• [Collected data]
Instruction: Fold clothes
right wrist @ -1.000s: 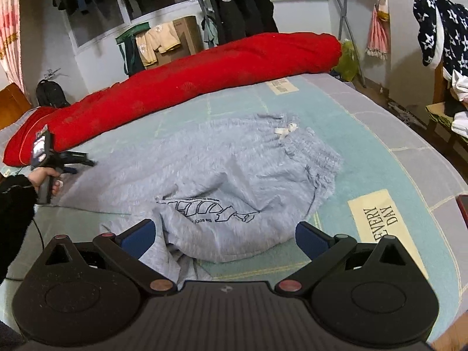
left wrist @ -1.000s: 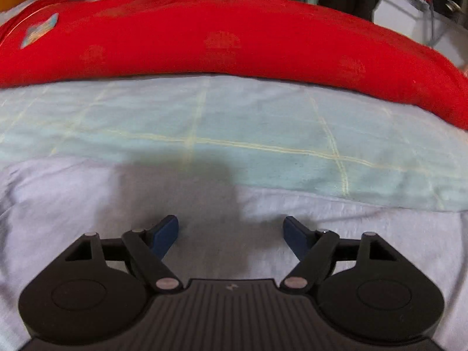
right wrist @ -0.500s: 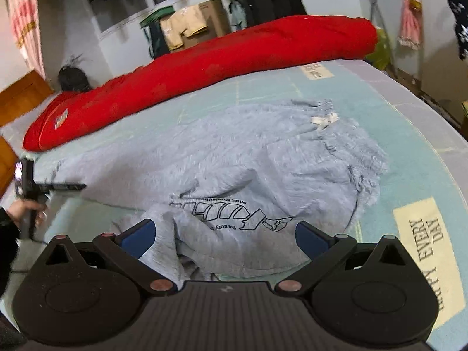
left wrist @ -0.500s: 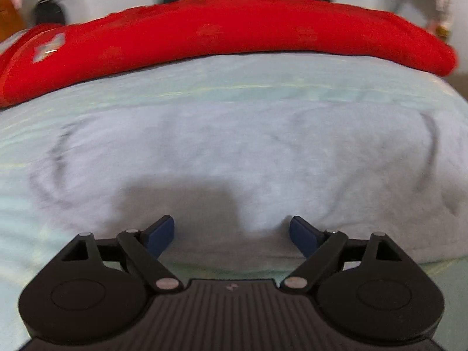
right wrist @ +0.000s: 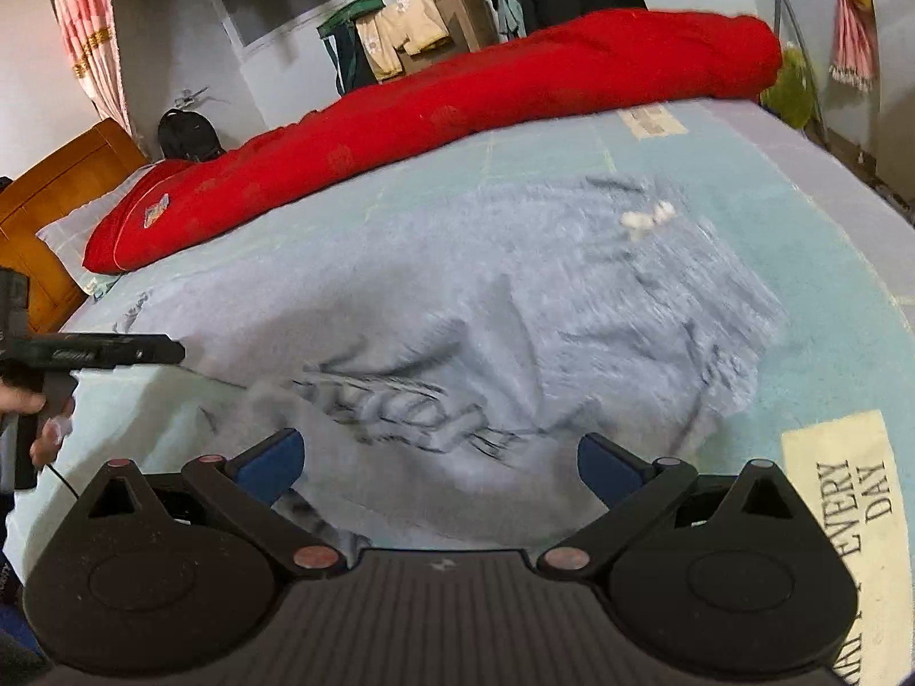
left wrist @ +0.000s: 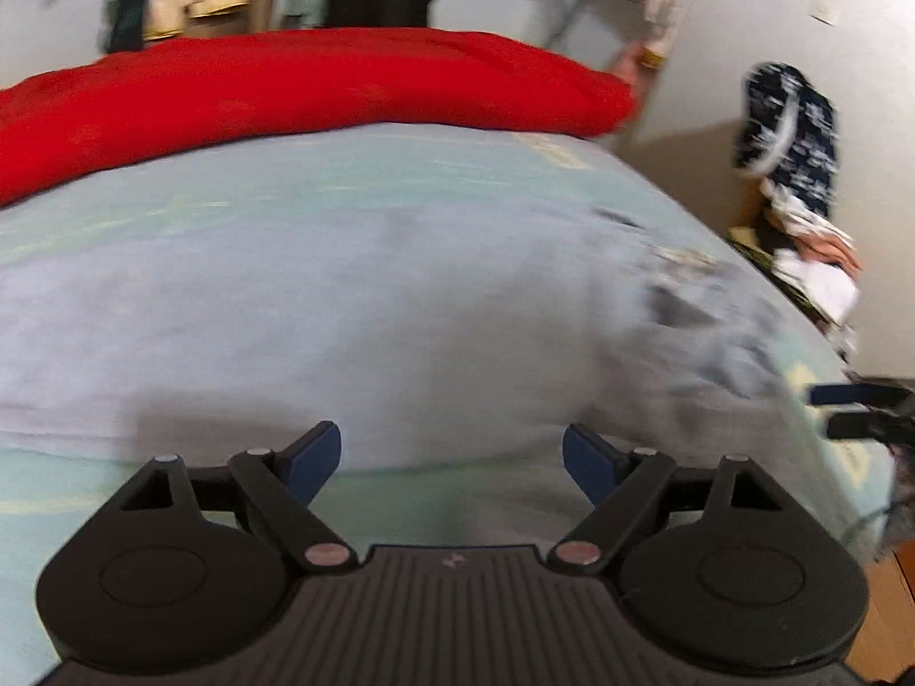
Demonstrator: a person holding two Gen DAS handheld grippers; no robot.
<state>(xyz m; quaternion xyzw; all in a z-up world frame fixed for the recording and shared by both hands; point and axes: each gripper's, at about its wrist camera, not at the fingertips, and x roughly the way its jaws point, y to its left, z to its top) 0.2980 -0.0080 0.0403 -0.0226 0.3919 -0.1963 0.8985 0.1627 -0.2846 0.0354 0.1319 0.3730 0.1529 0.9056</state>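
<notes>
Both jaws apart and empty — the left hand-held gripper (left wrist: 452, 454) and right hand-held gripper (right wrist: 440, 457) hover over the grey garment (right wrist: 457, 308) rumpled on the bed (right wrist: 812, 240) — best pinch a clean edge, then pull flat.

Grey garment (right wrist: 514, 308) at frame centre is showing as soft, matt, fleecy knit cloth with a dark print. Bedsheet (right wrist: 800, 240) at right is reading as smooth matt woven cloth; red quilt (right wrist: 457, 97) across the top is looking faintly sheened. Headboard (right wrist: 51, 188) at left is appearing as glossy varnished wood.
</notes>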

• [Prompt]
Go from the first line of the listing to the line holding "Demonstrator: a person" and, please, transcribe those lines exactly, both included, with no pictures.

• [Response]
Instruction: Fold clothes
right wrist @ -1.000s: 
left wrist @ -1.000s: 
right wrist @ -0.500s: 
left wrist @ -0.500s: 
right wrist @ +0.000s: 
left wrist @ +0.000s: 
Demonstrator: a person holding two Gen DAS handheld grippers; no robot.

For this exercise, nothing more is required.